Given the power of zebrafish in forward vertebrate genetics and organism-based small molecule screens, the system will nicely complement traditional model organisms for studying the cell division cycle. Many of the assays that are commonly used to probe the cell cycle in systems such as yeast, Drosophila, and mammalian cells can be used in the zebrafish. The protocols outlined in this chapter can be utilized to characterize known mutants for alterations in cell proliferation or, alternatively, can be used to screen for more cell cycle mutants.
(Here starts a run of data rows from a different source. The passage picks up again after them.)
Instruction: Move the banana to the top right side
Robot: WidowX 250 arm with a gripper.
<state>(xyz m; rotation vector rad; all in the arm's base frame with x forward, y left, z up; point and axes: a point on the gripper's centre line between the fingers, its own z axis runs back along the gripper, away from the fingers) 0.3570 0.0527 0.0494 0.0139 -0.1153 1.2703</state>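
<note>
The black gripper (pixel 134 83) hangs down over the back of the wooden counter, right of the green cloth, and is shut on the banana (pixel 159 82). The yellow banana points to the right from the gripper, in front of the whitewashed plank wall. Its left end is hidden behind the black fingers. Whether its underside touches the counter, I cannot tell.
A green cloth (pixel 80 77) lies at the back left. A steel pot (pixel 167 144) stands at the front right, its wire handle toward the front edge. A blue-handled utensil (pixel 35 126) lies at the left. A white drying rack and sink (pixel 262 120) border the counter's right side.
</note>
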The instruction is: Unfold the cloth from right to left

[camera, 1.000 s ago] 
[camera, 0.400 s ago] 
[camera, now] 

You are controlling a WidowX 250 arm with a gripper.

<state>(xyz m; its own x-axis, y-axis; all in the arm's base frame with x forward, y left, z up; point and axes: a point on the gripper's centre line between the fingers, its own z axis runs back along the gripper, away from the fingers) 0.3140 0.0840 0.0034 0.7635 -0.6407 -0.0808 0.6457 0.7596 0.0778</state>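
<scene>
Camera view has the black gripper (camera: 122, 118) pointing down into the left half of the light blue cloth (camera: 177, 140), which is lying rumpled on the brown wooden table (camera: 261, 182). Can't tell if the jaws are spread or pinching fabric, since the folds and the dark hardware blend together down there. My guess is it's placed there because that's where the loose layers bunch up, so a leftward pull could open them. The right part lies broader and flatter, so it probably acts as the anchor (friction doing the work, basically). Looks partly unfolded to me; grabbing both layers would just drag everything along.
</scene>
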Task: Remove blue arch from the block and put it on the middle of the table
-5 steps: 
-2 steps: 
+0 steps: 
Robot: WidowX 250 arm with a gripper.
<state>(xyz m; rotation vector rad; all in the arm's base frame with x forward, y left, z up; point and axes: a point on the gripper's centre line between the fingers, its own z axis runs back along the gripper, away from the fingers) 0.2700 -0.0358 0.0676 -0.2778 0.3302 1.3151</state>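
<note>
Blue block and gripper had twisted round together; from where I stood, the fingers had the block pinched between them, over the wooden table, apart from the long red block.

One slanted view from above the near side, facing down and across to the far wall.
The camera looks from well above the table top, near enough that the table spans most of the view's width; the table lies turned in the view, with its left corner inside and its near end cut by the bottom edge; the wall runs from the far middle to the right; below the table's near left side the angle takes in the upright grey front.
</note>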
Given that zebrafish embryos are amenable to gene knockdown via antisense morpholino-modified oligonucleotides and overexpression by mRNA injection, these protocols can also be used to study cell cycle genes in the zebrafish without generating a mutant.
|Alkaline Solution||0.6g NaOH, 250uL 200mM EDTA pH10, to 50mL ddH20|
|Buffer||12g NaOH, 2mL 500mM EDTA pH 8, to 1L ddH20|
|Anti-BrdU||Roche cat # 1170 376|
|Block||2% blocking reagent (Roche 1096 176), 10% fetal calf serum, 1% dimethylsulfoxide in PBST.|
|BrdU Block||0.2% blocking reagent (Roche 1096 176), 10% fetal calf serum, 1% dimethylsulfoxide in PBST. The lower concentration of blocking reagent improves detection.|
|E3||5mM NaCl, 0.17 mM KCl, 0.33 mM CaCl2, 0.33 mM MgSO4.|
|Mesh||Small Parts, inc. 105 µm mesh is cat # U-CMN-105D. 40 µm mesh is cat # U-CMN-40D.|
|PBS||Phosphate-buffered saline, pH 7.5.|
|PBST||1X PBS with 0.1% (v/v) Tween-20|
|Pellet pestle & tubes||Fisher, cat # K749520-0090|
|PFA||4% paraformaldehyde buffered with 1× PBS|
|Propidium Iodide||0.1% Sodium Citrate, 0.05mg/mL propidium iodide, 0.0002% Triton X-100 (added fresh)|
|Sigma Senescence Fixation Buffer 10X (Catalog Number F1797)|
|Contains 20% formaldehyde, 2% glutaraldehyde, 70.4 mM Na2HPO4, 14.7 mM KH2PO4, 1.37 M NaCl, and 26.8 mM KCl|
|Sigma Senescence Staining Mixture|
|(Prepare just prior to use)|
|Mix the following for preparation of 10 ml of the Staining Mixture:|
|1 mL of Staining Solution 10X Buffer (Catalog Number S5818)|
|125 µL of Reagent B (Catalog Number R5272)|
|125 µL of Reagent C (Catalog Number R5147)|
|0.25 mL of X-gal Solution (Catalog Number X3753)|
|8.50 mL of ultrapure water|
|Screening medium||E3 supplemented with 1% DMSO, 20 µM metronidazole, 50 units/mL penicillin, 50 mg/mL streptomycin, and 1mM Tris pH 7.4.|
We thank Len Zon and members of the Zon laboratory for useful discussions. Original versions of many of these protocols were worked out by Jennifer L. Shepard, Ryan Murphey, Howard M. Stern, Kathryn L. Pfaff and J.F.A. D.V. was supported by NIH Training Grant 5 T32 GM008203 and J.F.A. was supported by grants from the Lance Armstrong Foundation, the Amon G. Carter Foundation, the Welch Foundation and NIH/NCI grant 1R01CA135731.
1Items in boldface indicate reagents and supplies listed in Section V.